**How to complete this task**
A word-for-word copy of the following listing is needed. Leave out its images.
::: Dataset content
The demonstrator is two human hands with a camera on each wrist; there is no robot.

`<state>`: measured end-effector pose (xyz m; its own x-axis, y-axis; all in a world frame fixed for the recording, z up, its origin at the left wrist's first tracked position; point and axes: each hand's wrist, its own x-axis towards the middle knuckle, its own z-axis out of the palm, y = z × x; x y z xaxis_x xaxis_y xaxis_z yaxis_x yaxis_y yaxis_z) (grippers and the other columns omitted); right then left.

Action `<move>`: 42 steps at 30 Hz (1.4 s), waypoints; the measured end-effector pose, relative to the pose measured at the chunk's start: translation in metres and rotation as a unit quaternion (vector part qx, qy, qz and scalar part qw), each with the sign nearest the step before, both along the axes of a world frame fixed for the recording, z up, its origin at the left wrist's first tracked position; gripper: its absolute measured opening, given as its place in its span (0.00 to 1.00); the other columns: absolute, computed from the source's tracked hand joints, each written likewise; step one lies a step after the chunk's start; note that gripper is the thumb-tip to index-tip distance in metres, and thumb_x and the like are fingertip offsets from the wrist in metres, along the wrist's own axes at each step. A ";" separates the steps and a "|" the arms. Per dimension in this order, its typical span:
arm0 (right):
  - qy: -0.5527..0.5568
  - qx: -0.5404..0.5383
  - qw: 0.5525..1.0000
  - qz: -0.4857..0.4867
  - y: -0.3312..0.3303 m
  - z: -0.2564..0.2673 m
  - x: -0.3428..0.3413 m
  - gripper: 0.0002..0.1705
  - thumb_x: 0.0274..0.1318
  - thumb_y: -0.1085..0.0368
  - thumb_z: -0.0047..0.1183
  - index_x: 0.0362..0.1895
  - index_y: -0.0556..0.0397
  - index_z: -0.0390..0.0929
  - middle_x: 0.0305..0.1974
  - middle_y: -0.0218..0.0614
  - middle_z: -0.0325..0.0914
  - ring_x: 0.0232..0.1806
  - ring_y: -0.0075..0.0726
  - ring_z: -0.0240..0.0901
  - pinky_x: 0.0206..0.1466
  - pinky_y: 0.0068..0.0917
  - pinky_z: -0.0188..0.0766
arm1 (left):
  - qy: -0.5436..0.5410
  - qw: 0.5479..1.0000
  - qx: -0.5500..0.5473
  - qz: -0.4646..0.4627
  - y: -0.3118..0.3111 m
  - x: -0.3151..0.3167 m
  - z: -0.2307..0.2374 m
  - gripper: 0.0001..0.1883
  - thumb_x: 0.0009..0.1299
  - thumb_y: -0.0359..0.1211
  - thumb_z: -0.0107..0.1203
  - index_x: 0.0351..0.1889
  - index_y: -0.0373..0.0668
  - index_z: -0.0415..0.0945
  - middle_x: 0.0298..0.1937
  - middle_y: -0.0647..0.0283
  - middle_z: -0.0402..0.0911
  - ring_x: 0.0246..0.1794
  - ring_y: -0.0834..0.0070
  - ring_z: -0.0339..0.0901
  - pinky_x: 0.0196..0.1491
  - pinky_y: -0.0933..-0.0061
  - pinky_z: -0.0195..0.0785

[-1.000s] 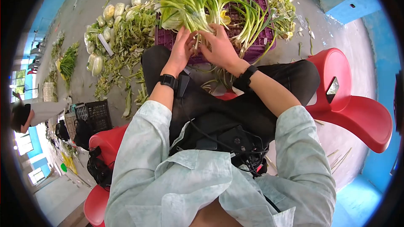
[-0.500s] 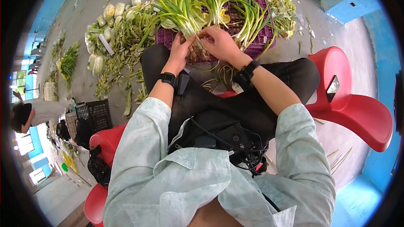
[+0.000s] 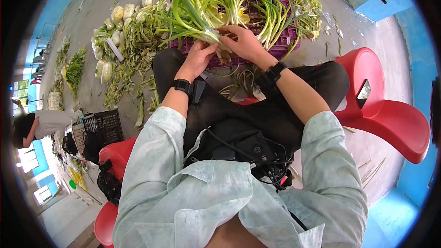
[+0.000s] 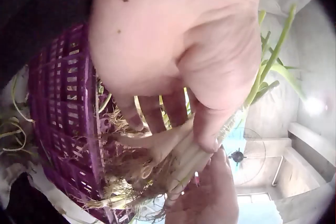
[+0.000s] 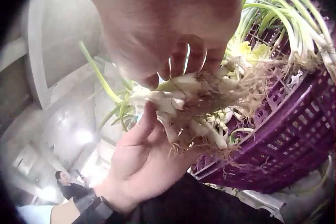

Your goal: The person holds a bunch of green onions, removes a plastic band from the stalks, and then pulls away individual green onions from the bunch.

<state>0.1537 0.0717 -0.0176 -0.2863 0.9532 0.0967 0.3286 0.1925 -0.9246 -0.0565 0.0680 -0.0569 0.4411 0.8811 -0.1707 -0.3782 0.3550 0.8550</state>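
Note:
Both hands are on a bunch of green onions [image 3: 195,25] over the near edge of an upturned-looking purple crate [image 3: 294,34]. My left hand [image 3: 197,60] holds the white stems from below, its thumb across them. My right hand [image 3: 248,46] has its thumb and fingers closed on the stems from the other side. In the left wrist view the white stems [image 4: 184,163] lie under the thumb, with brown tangled roots [image 4: 134,169] hanging past them. The right wrist view shows the same roots [image 5: 215,100] between both hands. The green leaves fan away from me, to the left.
More green onions [image 3: 271,27] lie on the crate at right. Leaf scraps [image 3: 138,46] and cabbages [image 3: 105,71] cover the floor at left. A red chair [image 3: 367,87] holding a phone [image 3: 364,93] stands at right. Another person [image 3: 46,121] is far left.
The bunch has tilted, its leaves swinging left, and the roots have come toward me and show below the hands. The right hand has closed in on the stems.

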 end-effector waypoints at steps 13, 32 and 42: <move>0.025 -0.031 0.999 -0.030 0.007 -0.020 0.001 0.16 0.60 0.57 0.62 0.45 0.57 0.85 0.37 0.41 0.87 0.39 0.36 0.84 0.47 0.32 0.78 | 0.019 0.999 -0.025 0.007 -0.003 0.004 0.007 0.32 0.71 0.25 0.58 0.75 0.44 0.64 0.65 0.67 0.74 0.65 0.76 0.71 0.69 0.69 0.61; 0.077 -0.051 0.995 -0.040 0.016 -0.037 0.001 0.17 0.65 0.58 0.57 0.45 0.61 0.80 0.36 0.35 0.82 0.37 0.28 0.76 0.44 0.29 0.73 | 0.119 0.980 0.069 0.141 -0.003 0.009 0.005 0.29 0.71 0.30 0.64 0.68 0.41 0.66 0.58 0.62 0.78 0.57 0.75 0.76 0.61 0.72 0.67; 0.063 -0.052 0.990 -0.116 0.019 -0.039 0.006 0.17 0.63 0.59 0.57 0.45 0.61 0.80 0.38 0.43 0.84 0.39 0.39 0.81 0.46 0.34 0.76 | 0.296 0.930 0.127 0.179 0.020 0.020 0.003 0.32 0.69 0.39 0.67 0.66 0.35 0.65 0.55 0.55 0.79 0.54 0.67 0.77 0.57 0.65 0.69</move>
<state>0.1599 0.0904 -0.0565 -0.0499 0.9986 0.0160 0.2332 0.0272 -0.9720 -0.0366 0.0878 -0.0536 0.0067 0.9983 -0.0572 0.1304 0.0558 0.9899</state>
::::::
**Answer space**
The demonstrator is two human hands with a camera on each wrist; there is no robot.

`<state>`: measured end-effector pose (xyz m; its own x-axis, y-axis; all in a world frame fixed for the recording, z up, its origin at the left wrist's first tracked position; point and axes: each hand's wrist, its own x-axis towards the middle knuckle, its own z-axis out of the palm, y = z × x; x y z xaxis_x xaxis_y xaxis_z yaxis_x yaxis_y yaxis_z) (grippers and the other columns omitted); right then left.

Action `<move>`: 42 steps at 30 Hz (1.4 s), waypoints; the measured end-effector pose, relative to the pose measured at the chunk's start: translation in metres and rotation as a unit quaternion (vector part qx, qy, qz and scalar part qw), each with the sign nearest the step before, both along the axes of a world frame fixed for the recording, z up, its origin at the left wrist's first tracked position; gripper: its absolute measured opening, given as its place in its span (0.00 to 1.00); the other columns: absolute, computed from the source's tracked hand joints, each written likewise; step one lies a step after the chunk's start; note that gripper is the thumb-tip to index-tip distance in metres, and thumb_x and the like are fingertip offsets from the wrist in metres, along the wrist's own axes at each step. A ";" separates the steps and a "|" the arms. Per dimension in this order, its typical span:
arm0 (right):
  - qy: -0.5527..0.5568
  - qx: -0.5404..0.5383
  - qw: 0.5525..1.0000
  - qz: -0.4857..0.4867
  - y: -0.3312..0.3303 m
  - z: -0.2564..0.2673 m
  - x: -0.3428..0.3413 m
  - gripper: 0.0002..0.1705
  - thumb_x: 0.0274..0.1318
  - thumb_y: -0.1085..0.0368
  - thumb_z: -0.0047..0.1183
  - index_x: 0.0362..0.1895
  - index_y: -0.0556..0.0397
  - index_z: -0.0390..0.0929
  - middle_x: 0.0305..0.1974
  - middle_y: -0.0218..0.0614
  - middle_z: -0.0325..0.0914
  - ring_x: 0.0232..0.1806
  - ring_y: -0.0075..0.0726
  - ring_z: -0.0240..0.0901
  - pinky_x: 0.0206..0.1466
  - pinky_y: 0.0068..0.0917
  - pinky_z: -0.0188..0.0766
arm1 (left):
  - qy: -0.5436..0.5410
  - qw: 0.5479..1.0000
  - qx: -0.5500..0.5473
  - qz: -0.4646..0.4627
  - y: -0.3118..0.3111 m
  - x: -0.3151..0.3167 m
  - z: -0.2307..0.2374 m
  - gripper: 0.0001..0.1883
  - thumb_x: 0.0009..0.1299
  - thumb_y: -0.0359..0.1211
  - thumb_z: -0.0107..0.1203
  - index_x: 0.0351..0.1889
  - index_y: -0.0373..0.0668
  - index_z: -0.0415..0.0945
  - middle_x: 0.0298..0.1937
  - middle_y: -0.0647..0.0283
  - middle_z: -0.0402..0.0911
  - ring_x: 0.0246..0.1794
  - ring_y: -0.0834..0.0070
  - ring_z: -0.0339..0.0901
  - pinky_x: 0.0196..0.1491
  - pinky_y: -0.0933..-0.0061
  - pinky_z: -0.0195..0.0785

[-1.000s] 
[-0.500s] 
[+0.000s] 
[+0.000s] 
[+0.000s] 

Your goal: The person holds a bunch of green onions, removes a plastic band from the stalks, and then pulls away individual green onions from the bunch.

<state>0.1537 0.0717 -0.0176 -0.2863 0.9532 0.0967 0.3286 0.1925 -0.9246 -0.0565 0.0680 -0.0569 0.4411 0.8811 -0.1707 -0.3782 0.3550 0.8550</state>
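Note:
Both hands are on a bunch of green onions [image 3: 195,25] over the near edge of an upturned-looking purple crate [image 3: 294,34]. My left hand [image 3: 197,60] holds the white stems from below, its thumb across them. My right hand [image 3: 248,46] has its thumb and fingers closed on the stems from the other side. In the left wrist view the white stems [image 4: 184,163] lie under the thumb, with brown tangled roots [image 4: 134,169] hanging past them. The right wrist view shows the same roots [image 5: 215,100] between both hands. The green leaves fan away from me, to the left.
More green onions [image 3: 271,27] lie on the crate at right. Leaf scraps [image 3: 138,46] and cabbages [image 3: 105,71] cover the floor at left. A red chair [image 3: 367,87] holding a phone [image 3: 364,93] stands at right. Another person [image 3: 46,121] is far left.
The bunch has tilted, its leaves swinging left, and the roots have come toward me and show below the hands. The right hand has closed in on the stems.
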
 end-effector waypoints at steps 13, 32 and 42: <move>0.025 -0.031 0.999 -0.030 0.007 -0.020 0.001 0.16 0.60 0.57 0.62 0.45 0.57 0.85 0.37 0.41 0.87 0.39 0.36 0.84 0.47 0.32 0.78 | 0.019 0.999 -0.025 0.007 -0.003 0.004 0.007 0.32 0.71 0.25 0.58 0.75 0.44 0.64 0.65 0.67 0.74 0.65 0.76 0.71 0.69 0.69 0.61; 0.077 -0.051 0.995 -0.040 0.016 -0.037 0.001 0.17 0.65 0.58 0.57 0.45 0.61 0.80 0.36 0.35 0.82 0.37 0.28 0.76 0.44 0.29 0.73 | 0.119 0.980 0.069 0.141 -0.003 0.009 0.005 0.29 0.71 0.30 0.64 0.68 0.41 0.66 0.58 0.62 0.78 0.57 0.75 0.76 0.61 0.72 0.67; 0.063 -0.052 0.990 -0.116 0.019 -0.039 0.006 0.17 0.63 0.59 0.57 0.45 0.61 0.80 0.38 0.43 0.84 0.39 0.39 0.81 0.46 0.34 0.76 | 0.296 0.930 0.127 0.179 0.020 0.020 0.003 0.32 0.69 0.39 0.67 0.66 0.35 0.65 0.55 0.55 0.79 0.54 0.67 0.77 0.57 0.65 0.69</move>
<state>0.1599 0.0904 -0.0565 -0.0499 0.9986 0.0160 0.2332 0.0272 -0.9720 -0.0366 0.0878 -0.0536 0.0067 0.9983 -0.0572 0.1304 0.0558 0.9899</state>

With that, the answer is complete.